Sicuramente in questi ultimi tempi, tutti abbiamo affrontato il tema del cambiamento climatico e delle problematiche ad esso connesse. Se ne parla ormai da anni; a scuola, al lavoro, in televisione, ma effettivamente, è stato fatto qualcosa? La speranza è l’ultima a morire, ma piano piano ci stiamo convincendo del contrario.  Se non si può cambiare nulla dobbiamo ancora impegnarci nella società? Questa è la domanda che abbiamo posto alle nostre famiglie e ai nostri amici.

Ne abbiamo ricavato alcuni messaggi incoraggianti, come “Certo che possiamo cambiare. O meglio, possiamo contribuire al cambiamento, migliorando il nostro stile di vita. Come? Riducendo l’inquinamento, l’utilizzo di detersivi aggressivi in casa, il consumo della plastica e facendo attenzione alla raccolta differenziata.”

La situazione attuale non è sicuramente delle migliori.
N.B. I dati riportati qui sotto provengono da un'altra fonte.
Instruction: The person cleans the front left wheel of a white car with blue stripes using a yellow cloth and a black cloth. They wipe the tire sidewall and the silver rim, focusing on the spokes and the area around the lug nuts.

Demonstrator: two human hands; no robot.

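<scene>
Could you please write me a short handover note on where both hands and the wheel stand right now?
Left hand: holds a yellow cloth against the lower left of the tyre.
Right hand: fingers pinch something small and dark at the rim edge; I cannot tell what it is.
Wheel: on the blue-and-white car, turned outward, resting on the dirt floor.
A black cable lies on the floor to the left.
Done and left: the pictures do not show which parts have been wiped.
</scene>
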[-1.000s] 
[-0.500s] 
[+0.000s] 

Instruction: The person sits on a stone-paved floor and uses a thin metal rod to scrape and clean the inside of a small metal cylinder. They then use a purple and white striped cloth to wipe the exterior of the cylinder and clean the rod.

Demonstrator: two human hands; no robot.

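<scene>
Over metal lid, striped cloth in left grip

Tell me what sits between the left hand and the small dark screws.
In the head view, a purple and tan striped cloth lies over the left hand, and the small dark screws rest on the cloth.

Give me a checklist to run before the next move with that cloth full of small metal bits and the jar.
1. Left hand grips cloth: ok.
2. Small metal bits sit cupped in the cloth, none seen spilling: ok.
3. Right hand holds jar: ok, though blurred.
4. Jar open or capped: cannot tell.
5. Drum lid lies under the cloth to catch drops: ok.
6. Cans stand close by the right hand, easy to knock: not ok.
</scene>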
Abbiamo infatti raccolto alcune testimonianze che ci hanno fatto riflettere. Alcuni ritengono che abitando in un piccolo paese non ci si possa lamentare troppo. Molto spesso si è immersi nel verde e di conseguenza l’aria sembra pulita, ma, riportando un esempio concreto, una famiglia ci ha raccontato come una decina di anni fa risiedesse in una zona poco lontana dalla loro abitazione attuale. Un grave problema era rappresentato dalla presenza di una distilleria, che con il suo pessimo odore, rendeva l’aria di tutto il paese irrespirabile e anche solo brevi percorsi fuori casa erano diventati intollerabili. Per moltissimi anni il paese ha combattuto per far chiudere quella struttura e alla fine, dopo molto tempo, le richieste sono state accettate. Questo però ha portato a due situazioni contrastanti, poiché da una parte la vita è drasticamente cambiata in meglio, mentre dall’altra moltissimi posti di lavoro sono andati persi. Secondo gli ex dipendenti la soluzione avrebbe potuto essere l’ottimizzazione delle sostanze biodegradabili, evitando il più possibile l’inquinamento atmosferico: l’eliminazione dell’inquinamento non sarebbe mai stata definitiva, ma anche solo una diminuzione avrebbe potuto essere utile per l’ambiente.  
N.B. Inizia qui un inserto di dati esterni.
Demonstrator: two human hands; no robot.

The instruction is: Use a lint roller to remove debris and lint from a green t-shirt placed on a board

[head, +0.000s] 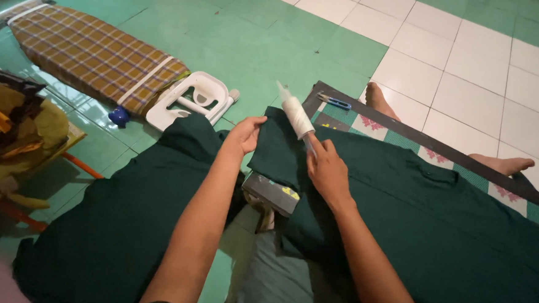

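Two hands work one dark green cloth [402, 195] spread over the lap and floor mat [466, 159]. Right hand [327, 170] grips a white thread cone [297, 115]; left hand [244, 135] pinches the cloth's folded edge. Step judged: readying thread. Drawing its end needs a steady cone. Snips [333, 101] lie near.

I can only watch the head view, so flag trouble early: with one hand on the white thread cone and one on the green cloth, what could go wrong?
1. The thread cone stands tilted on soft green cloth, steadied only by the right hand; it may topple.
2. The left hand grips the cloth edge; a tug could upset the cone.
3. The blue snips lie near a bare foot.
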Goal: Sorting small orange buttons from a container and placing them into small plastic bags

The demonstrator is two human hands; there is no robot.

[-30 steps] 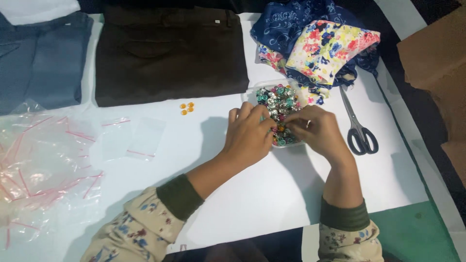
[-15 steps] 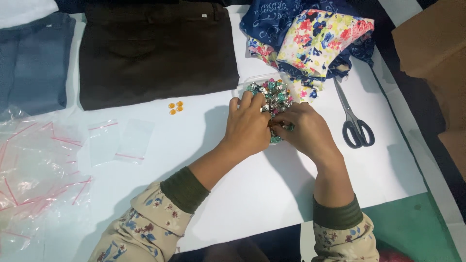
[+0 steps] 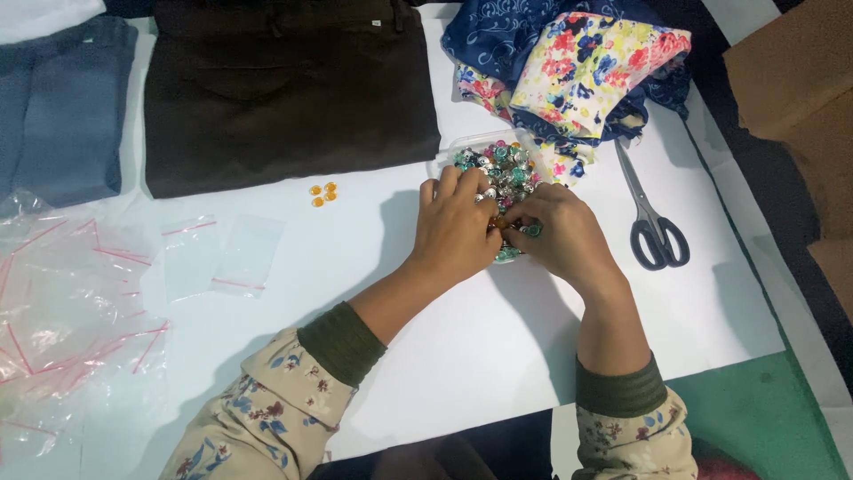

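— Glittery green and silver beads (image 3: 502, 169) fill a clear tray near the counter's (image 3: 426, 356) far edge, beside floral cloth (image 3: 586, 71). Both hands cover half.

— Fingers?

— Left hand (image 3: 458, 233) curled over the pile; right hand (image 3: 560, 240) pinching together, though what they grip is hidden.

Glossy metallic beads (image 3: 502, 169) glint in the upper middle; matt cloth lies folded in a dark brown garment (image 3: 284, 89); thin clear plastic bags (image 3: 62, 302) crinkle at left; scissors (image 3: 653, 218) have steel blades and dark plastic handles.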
Guardandoci intorno capiamo che, in generale, le proteste sono più che giuste, ma un’altra conseguenza è che, a volte, finiscono per danneggiare i nostri beni culturali e la nostra storia. Vediamo infatti nascere nuove figure, quelle degli attivisti, i quali sempre più spesso tentano di realizzare campagne per la salvaguardia del pianeta, ma lo fanno in modo estremo. Li vediamo compiere atti vandalici, come deturpare opere d’arte, fermare il traffico, bloccare la partenza di mezzi privati al fine di attirare l’attenzione sulla loro protesta. Possiamo citare un episodio di pochi giorni fa: a Roma alcuni attivisti hanno deciso di bloccare il traffico davanti all`aeroporto di Fiumicino. Tutti legati insieme come anelli di una catena, tenevano in mano dei cartelli con la scritta "Non paghiamo il fossile". La loro è una delle tante proteste, sicuramente a fin di bene, ma che molte persone che rischiavano di perdere il loro volo non hanno di certo apprezzato. In breve tempo sono subentrate le autorità che hanno fermato  la protesta e ripristinato al più presto il traffico.

La domanda è: ci stanno danneggiando o siamo noi che stiamo danneggiando loro e noi stessi? Forse la loro azione perderà efficacia e noi perderemo il nostro mondo? Forse sì.

In fondo vogliono lanciare un messaggio e non si tratta di azioni dimostrative che hanno per finalità il danneggiamento di un quadro o di un’opera d’arte.

Gli attivisti creano un disagio come strumento con cui sensibilizzare e generare dibattito. Queste azioni suscitano reazioni contrastanti ma portano all’attenzione dell’opinione pubblica un tema sentito e di forte interesse: “Il nostro non è vandalismo, ma il grido di allarme di cittadini disperati che non si rassegnano ad andare incontro alla distruzione del Pianeta e, con esso, della propria vita”. Così il movimento motiva le proprie scelte.

Tutti noi pensiamo di essere il futuro, coloro che salveranno il mondo, ma come lo faremo? E soprattutto, ce la faremo?